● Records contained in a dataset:
* * * *

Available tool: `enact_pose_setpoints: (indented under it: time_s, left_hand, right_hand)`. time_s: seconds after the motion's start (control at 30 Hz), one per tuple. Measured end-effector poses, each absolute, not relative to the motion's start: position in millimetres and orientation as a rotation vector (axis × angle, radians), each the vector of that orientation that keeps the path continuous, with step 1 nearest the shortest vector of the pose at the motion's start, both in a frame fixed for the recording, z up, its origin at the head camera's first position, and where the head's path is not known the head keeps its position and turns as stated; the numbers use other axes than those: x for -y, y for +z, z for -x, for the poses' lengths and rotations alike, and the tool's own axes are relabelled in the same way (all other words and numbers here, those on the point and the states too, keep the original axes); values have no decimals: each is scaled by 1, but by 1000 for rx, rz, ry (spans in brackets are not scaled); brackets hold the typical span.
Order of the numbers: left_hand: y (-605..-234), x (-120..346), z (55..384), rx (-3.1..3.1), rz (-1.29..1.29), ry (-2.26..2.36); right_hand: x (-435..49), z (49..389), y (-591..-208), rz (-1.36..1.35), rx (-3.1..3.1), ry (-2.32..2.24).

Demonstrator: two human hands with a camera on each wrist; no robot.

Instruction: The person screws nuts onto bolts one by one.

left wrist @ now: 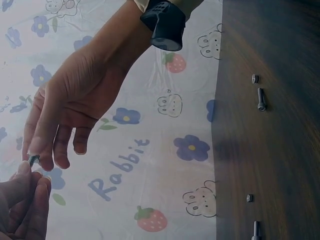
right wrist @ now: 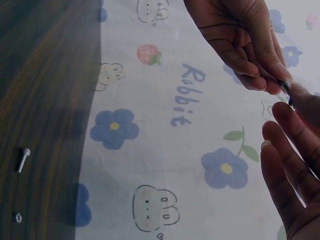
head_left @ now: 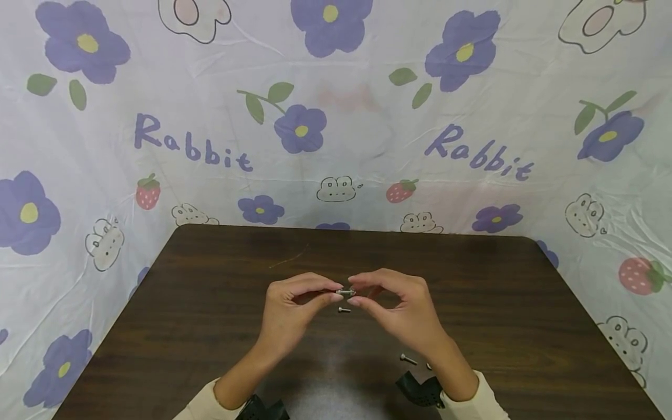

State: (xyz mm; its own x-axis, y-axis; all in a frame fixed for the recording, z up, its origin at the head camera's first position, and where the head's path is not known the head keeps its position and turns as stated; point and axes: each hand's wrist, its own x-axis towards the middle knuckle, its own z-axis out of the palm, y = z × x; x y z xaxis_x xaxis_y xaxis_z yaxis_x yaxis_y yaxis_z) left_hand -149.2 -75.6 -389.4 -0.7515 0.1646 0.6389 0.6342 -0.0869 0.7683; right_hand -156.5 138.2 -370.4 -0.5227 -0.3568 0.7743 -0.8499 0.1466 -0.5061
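My left hand (head_left: 289, 312) pinches a small metal bolt (head_left: 343, 292) between thumb and forefinger, level above the table. At the bolt's right end a small nut (head_left: 353, 293) sits between the thumb and forefinger of my right hand (head_left: 404, 303). In the left wrist view the threaded shank (left wrist: 33, 159) shows between the two hands' fingertips. The right wrist view shows the held bolt (right wrist: 286, 88) partly covered by fingers, with a blurred right fingertip against its end. The other right fingers are spread loosely.
On the dark wood table (head_left: 199, 326) a loose bolt (head_left: 343, 310) lies below the hands. Another bolt (head_left: 408, 359) lies near the right wrist, with a nut (head_left: 429, 366) partly hidden by the forearm. A second loose nut (left wrist: 250, 198) shows in the left wrist view. Patterned cloth (head_left: 367, 134) hangs behind.
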Motion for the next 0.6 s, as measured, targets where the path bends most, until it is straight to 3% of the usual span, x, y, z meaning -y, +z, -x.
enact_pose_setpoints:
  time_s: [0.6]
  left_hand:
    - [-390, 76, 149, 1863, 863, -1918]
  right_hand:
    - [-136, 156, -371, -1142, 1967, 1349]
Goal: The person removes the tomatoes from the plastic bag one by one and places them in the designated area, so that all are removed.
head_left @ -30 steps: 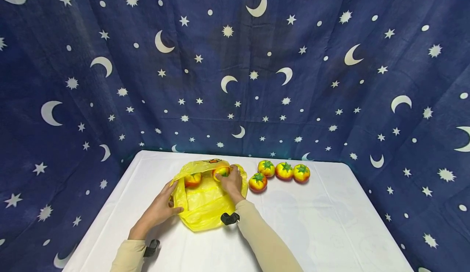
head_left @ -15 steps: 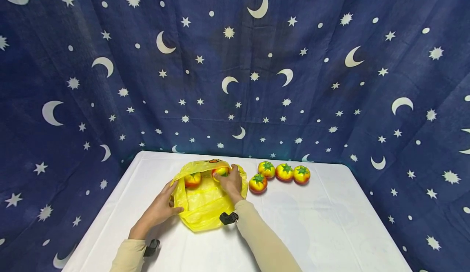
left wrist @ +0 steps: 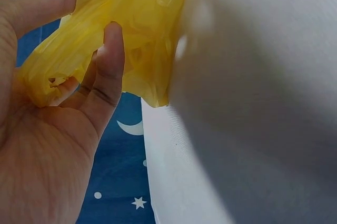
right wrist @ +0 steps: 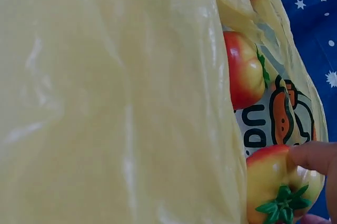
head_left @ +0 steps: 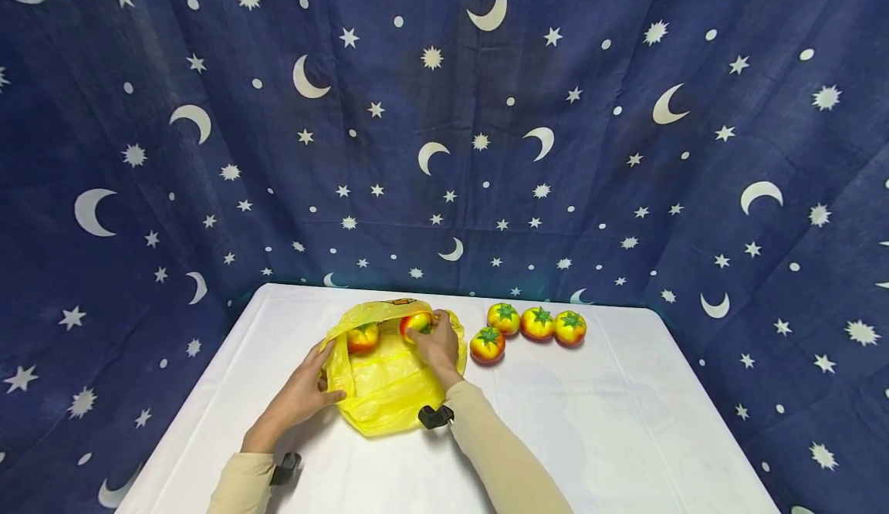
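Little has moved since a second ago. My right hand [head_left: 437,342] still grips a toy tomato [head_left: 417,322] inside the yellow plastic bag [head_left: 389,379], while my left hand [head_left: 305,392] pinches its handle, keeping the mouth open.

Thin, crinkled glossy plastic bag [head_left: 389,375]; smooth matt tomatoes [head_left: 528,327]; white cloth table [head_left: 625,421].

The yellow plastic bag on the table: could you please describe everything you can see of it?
The yellow plastic bag is thin, crinkled film with a printed cartoon logo, lying flat on the white table. The left hand grips its handle; the right hand holds a tomato in its mouth, beside another tomato already inside.
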Available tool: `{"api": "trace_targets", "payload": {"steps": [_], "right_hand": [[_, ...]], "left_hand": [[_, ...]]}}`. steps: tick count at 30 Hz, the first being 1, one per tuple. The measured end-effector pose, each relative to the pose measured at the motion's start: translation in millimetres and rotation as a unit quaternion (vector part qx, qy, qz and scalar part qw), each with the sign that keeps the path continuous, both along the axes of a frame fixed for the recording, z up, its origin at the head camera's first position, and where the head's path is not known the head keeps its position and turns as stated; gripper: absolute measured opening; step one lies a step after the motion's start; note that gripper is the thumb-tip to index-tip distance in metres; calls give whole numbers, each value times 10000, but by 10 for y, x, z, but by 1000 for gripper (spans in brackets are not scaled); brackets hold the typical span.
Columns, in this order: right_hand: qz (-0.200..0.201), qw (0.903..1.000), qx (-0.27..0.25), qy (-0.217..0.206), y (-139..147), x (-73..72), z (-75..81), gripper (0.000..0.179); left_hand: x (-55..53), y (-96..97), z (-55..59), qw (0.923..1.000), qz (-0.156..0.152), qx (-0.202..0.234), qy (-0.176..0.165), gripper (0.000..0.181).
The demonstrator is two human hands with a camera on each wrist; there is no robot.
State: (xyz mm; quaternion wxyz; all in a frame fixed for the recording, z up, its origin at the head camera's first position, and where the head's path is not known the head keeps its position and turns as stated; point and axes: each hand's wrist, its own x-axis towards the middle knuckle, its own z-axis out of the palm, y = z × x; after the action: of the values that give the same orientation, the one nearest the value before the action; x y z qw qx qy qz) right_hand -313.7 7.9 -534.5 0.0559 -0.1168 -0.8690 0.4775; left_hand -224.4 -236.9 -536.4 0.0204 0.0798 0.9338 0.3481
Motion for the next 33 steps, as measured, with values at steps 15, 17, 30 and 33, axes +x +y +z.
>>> {"api": "trace_targets", "payload": {"steps": [15, 17, 30, 33], "right_hand": [[627, 9973, 372, 58, 79, -3, -33, 63], [653, 9967, 472, 10, 81, -1, -40, 63], [762, 9947, 684, -103, 61, 22, -3, 66], [933, 9945, 472, -23, 78, 59, -14, 64]], "left_hand": [[-6, 1, 17, 9999, 25, -105, 0, 102], [-1, 3, 17, 9999, 51, -79, -38, 102], [-34, -2, 27, 9999, 88, -6, -75, 101], [-25, -9, 10, 9999, 63, -8, -91, 102]]}}
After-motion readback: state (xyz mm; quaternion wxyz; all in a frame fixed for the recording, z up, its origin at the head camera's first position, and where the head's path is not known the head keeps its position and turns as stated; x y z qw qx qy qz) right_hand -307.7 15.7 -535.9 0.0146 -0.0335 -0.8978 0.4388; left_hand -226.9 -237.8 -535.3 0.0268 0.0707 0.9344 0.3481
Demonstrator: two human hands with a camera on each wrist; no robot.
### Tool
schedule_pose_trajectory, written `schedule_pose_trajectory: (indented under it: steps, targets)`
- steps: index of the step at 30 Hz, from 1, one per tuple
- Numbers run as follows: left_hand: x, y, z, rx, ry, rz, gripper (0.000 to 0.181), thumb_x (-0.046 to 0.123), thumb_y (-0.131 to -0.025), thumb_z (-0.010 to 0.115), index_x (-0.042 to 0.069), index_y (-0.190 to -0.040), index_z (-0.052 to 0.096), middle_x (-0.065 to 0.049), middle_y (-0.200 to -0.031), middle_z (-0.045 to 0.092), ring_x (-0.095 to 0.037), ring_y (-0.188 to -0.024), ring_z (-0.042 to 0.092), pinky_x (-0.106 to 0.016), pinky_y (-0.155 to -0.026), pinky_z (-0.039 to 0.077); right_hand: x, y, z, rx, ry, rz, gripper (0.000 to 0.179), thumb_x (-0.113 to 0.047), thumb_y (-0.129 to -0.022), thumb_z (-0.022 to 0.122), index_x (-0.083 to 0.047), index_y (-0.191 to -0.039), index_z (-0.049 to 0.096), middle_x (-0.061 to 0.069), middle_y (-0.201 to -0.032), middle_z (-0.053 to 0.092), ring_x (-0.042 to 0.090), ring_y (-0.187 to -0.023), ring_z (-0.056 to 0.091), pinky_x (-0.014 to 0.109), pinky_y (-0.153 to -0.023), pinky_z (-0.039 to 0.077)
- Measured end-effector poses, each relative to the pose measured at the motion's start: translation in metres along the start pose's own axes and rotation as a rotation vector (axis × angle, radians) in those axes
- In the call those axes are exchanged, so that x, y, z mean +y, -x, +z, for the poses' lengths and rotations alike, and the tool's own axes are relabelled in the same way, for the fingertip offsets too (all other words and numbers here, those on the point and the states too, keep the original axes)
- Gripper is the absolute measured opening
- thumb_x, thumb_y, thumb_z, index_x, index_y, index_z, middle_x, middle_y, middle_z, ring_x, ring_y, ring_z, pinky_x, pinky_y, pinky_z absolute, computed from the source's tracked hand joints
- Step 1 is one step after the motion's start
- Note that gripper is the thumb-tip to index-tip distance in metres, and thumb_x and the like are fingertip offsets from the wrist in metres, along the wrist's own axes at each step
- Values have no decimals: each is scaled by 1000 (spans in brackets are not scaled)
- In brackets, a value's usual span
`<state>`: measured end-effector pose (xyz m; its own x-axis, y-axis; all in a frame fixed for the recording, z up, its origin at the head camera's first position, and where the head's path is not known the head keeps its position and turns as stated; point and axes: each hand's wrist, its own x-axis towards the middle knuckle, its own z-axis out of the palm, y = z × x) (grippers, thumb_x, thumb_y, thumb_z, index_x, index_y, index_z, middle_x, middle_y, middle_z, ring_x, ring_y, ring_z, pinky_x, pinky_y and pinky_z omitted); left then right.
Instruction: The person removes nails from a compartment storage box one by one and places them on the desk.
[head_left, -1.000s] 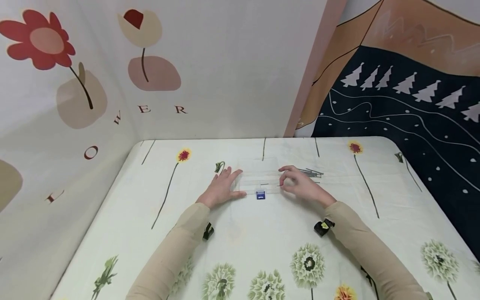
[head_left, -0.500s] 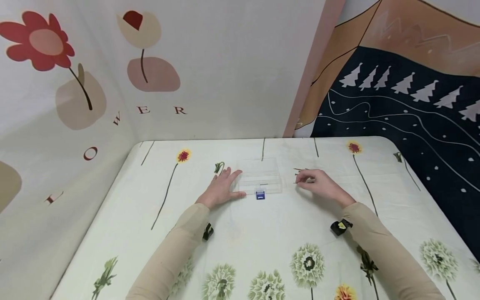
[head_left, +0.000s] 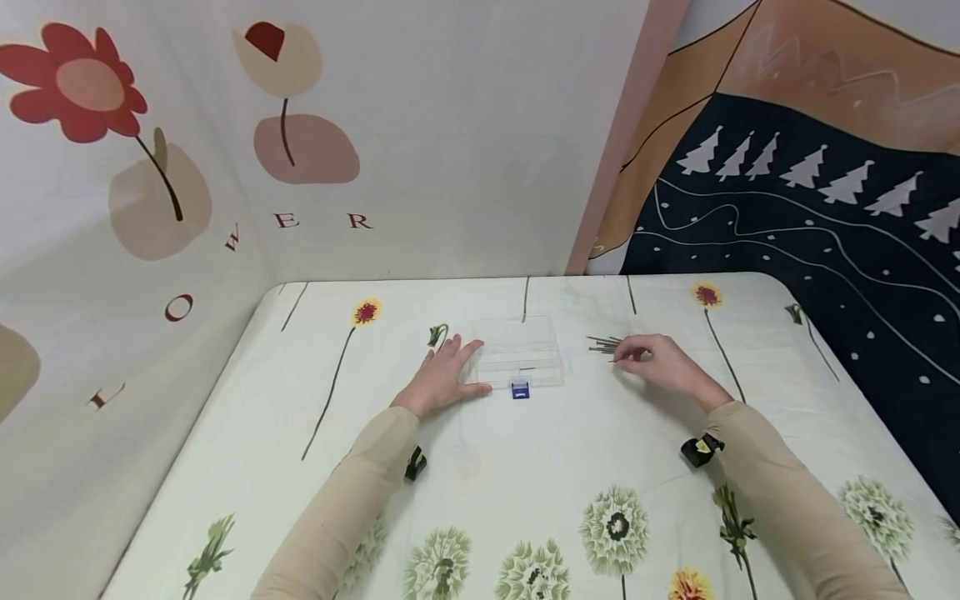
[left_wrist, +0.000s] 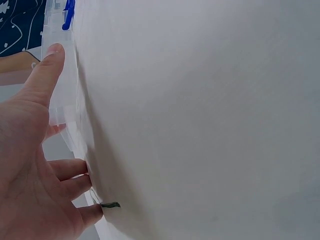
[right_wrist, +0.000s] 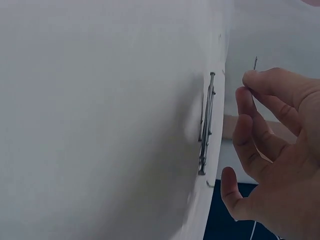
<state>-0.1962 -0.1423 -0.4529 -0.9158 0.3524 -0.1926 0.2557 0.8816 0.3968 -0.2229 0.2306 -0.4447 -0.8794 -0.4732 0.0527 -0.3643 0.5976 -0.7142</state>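
Note:
A clear plastic box (head_left: 552,377) with a blue latch (head_left: 521,390) at its front lies mid-table, a single thin nail (head_left: 528,368) showing inside its front section. My left hand (head_left: 444,377) is spread at the box's left side, with the thumb against the wall in the left wrist view. To the right of the box, my right hand (head_left: 660,363) pinches a thin metal nail (right_wrist: 255,63) between thumb and forefinger, its tip sticking out past them. Close beside that hand lies a small pile of nails (right_wrist: 206,125), partly covered by the fingers in the head view.
The table wears a white cloth (head_left: 480,475) printed with flowers. Behind it hangs a pale curtain (head_left: 450,125) with flower prints, and a dark tree-patterned fabric (head_left: 787,217) hangs at the right. Each wrist carries a small black camera (head_left: 701,450).
My right hand has moved right, away from the box's right edge to beside the nail pile, with a nail held in its fingertips. The left hand stays at the box.

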Motion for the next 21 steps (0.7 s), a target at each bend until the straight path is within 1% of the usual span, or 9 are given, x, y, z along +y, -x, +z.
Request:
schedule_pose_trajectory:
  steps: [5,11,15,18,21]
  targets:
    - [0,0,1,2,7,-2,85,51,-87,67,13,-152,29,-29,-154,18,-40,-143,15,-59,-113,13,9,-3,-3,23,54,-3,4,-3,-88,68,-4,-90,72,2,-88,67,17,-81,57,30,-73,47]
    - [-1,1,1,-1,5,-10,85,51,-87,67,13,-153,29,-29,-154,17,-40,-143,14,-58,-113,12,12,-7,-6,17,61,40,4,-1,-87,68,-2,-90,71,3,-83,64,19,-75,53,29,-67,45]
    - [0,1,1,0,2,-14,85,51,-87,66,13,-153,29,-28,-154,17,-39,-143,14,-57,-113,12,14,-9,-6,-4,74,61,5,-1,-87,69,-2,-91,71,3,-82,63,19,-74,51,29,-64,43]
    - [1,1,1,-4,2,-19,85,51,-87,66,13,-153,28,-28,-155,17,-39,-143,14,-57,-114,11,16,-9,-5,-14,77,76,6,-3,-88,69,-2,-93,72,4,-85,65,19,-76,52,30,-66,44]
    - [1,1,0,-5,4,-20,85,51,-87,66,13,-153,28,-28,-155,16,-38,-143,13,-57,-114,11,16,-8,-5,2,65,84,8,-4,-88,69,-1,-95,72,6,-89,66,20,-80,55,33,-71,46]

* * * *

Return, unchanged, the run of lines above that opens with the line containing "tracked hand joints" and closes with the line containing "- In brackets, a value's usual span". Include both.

- thumb_x, thumb_y, thumb_z, index_x, index_y, index_z, middle_x, middle_y, middle_z, ring_x, ring_y, ring_z, pinky_x, pinky_y, pinky_z absolute, computed from the source's tracked hand joints
- Step 1 is one step after the motion's start
- Note that gripper is the thumb-tip to index-tip distance in metres, and thumb_x and the like are fingertip offsets from the wrist in metres, along the wrist's own axes at each step
- Values have no decimals: each is scaled by 1000 (spans in brackets are not scaled)
- In brackets, a value's usual span

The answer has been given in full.